Gezici, DGS’de en fazla kontenjan artışının Bolu’da olmasının Eğitim Sen ve velilerin başarısı olduğunu vurguladı; “Eğitim Sen olarak; önceliğimizin eğitim ve bilim emekçilerinin ve öğrencilerin sağlık hakkı olduğunu, var olan eşitsizliklerin salgın döneminde derinleştiğini ve olağanüstü bir dönemde bu sınavın olağan yöntemlerle gerçekleştirilemeyeceğini ifade ettik. Ve 2020 yılı LGS, geride pek çok tartışmayı ve hafızalardan silinmeyecek görüntüleri bırakarak tamamlandı. İktidarın ve sermayenin ihtiyaçlarına göre belirlenmiş eğitim sistemimiz seçme ve eleme üstüne hazırlanan müfredat topluma ve geleciğimize faydası olmadığı gibi eşitsizliği ve adaletsizliği arttırmakta ve sınıfsal farkları daha da derinleştirmektedir.  Sınavlarla oluşturulan rıza ‘’başarısızlık ‘’gerekçesiyle eşitsizlikleri meşrulaştırmaktadır. Sonuçları itibariyle milyonlarca öğrencinin tüm yaşantısını etkileyen sınavlar öğrencilerimizin istediği okul türüne yerleşmesinin de önünde engel olarak gösterilmektedir.
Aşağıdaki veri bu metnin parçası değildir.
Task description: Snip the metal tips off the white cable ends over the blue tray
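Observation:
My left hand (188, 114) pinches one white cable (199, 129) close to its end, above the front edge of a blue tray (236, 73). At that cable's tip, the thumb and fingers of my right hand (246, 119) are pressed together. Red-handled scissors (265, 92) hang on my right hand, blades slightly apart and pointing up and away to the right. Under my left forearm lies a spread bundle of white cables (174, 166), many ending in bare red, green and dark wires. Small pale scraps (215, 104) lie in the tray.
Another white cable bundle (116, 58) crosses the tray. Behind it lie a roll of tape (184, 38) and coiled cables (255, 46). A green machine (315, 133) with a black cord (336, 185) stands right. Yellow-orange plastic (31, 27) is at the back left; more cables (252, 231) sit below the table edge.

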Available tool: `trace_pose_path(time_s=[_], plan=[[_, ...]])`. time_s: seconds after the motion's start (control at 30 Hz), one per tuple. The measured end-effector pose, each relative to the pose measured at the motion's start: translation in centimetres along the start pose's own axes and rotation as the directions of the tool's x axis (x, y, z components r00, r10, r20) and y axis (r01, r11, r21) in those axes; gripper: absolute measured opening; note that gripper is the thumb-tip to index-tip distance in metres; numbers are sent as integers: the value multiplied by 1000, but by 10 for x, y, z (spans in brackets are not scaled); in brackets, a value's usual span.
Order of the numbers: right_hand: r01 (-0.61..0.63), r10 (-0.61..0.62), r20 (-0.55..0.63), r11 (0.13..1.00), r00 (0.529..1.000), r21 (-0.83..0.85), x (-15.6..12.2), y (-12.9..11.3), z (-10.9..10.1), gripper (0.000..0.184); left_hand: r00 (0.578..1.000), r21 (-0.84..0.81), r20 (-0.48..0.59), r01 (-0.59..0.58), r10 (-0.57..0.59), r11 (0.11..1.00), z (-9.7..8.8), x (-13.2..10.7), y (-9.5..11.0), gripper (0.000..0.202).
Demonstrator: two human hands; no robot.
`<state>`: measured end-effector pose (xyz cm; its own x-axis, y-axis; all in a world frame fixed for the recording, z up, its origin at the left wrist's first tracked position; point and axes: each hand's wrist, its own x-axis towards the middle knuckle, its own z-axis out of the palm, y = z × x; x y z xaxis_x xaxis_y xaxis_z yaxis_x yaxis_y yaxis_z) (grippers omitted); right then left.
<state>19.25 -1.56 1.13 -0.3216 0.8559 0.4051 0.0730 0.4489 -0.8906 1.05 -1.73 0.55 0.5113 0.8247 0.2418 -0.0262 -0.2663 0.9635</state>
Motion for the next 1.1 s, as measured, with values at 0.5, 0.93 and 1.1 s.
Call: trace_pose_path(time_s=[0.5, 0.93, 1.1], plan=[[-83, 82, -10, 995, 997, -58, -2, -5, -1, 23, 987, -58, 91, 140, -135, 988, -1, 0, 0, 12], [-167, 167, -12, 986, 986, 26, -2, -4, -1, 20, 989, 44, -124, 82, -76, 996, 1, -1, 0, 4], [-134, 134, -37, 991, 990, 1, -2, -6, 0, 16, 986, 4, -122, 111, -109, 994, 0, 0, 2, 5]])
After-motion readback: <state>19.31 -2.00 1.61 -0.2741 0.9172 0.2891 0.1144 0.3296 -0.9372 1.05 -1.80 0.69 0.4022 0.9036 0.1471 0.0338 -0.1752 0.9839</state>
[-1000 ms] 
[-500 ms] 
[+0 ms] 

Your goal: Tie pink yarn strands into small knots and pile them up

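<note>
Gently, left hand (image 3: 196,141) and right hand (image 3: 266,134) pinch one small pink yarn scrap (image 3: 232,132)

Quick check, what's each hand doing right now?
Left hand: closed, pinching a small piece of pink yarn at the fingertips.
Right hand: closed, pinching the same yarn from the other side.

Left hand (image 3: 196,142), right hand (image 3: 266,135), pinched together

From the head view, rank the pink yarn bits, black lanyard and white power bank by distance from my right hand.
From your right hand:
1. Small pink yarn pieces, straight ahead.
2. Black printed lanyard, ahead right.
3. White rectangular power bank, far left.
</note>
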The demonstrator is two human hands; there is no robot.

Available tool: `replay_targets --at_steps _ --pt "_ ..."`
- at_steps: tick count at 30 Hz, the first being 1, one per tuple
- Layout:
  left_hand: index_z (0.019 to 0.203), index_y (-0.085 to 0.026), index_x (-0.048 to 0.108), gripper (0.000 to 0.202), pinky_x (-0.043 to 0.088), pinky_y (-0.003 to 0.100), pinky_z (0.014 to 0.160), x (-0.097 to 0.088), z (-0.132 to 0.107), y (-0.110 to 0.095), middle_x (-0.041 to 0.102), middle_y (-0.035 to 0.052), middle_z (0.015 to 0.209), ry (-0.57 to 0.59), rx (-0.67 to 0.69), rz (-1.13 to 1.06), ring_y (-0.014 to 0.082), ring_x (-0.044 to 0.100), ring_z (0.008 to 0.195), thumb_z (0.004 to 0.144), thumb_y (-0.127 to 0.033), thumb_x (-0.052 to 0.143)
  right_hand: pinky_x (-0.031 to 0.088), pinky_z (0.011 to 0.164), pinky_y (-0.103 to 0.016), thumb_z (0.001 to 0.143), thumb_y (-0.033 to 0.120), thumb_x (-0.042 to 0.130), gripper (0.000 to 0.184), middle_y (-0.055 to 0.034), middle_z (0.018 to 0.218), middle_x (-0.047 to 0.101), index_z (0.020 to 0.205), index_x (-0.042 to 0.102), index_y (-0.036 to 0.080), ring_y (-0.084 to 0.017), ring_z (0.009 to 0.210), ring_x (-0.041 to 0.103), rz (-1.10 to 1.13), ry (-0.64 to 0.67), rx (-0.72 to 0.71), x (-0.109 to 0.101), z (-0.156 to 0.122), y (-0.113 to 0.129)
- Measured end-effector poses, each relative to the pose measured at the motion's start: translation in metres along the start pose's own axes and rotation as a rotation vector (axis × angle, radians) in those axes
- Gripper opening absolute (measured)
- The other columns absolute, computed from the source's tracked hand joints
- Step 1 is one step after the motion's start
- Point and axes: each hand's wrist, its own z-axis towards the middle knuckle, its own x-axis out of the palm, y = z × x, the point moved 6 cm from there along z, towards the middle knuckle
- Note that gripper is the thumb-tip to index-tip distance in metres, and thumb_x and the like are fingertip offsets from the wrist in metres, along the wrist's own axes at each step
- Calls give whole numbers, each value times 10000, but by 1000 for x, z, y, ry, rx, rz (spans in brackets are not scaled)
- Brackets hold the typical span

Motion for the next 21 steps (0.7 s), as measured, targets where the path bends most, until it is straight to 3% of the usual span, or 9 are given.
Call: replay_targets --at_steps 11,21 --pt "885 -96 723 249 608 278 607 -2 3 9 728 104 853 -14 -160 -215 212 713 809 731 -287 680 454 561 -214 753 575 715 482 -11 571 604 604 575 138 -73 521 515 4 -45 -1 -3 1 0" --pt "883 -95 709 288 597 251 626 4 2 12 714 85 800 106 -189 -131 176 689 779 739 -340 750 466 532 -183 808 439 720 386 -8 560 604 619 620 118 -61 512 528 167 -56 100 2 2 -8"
2020 yılında DGS’de en fazla kontenjan artışının Bolu’da yaşanmış olması, Eğitim SEN                           BOLU Şubesi olarak velilerimizle birlikte yürüttüğümüz kamusal eğitim mücadelesinin sonucudur. Kamusal eğitim mücadelesi ortak geleceğimizin mücadelesidir.”

Zehra Kulalı Gezici, son olarak eşit, bilimsel ve kamusal eğitim için mücadele etmeye devam edeceklerini ifade ederek, “Eğitim SEN olarak; güvencesizliğin, torpilin, liyakatsizliğin ve kadrolaşmanın tüm topluma dayatıldığı, eşit yurttaşlıktan söz edemeyeceğimiz bir dönemde birlikte mücadelenin ortak geleceğimiz için zorunlu olduğunu, eşit ve özgür bir gelecek için; kadrolu güvenceli iş. Laik, bilimsel ve kamusal eğitim mücadelemizi kesintisiz ve bir arada sürdüreceğimizi kamuoyu ile paylaşıyoruz. Tüm eğitim emekçileri, öğrenci ve velilerimize sağlıklı bir tatil diliyoruz” dedi.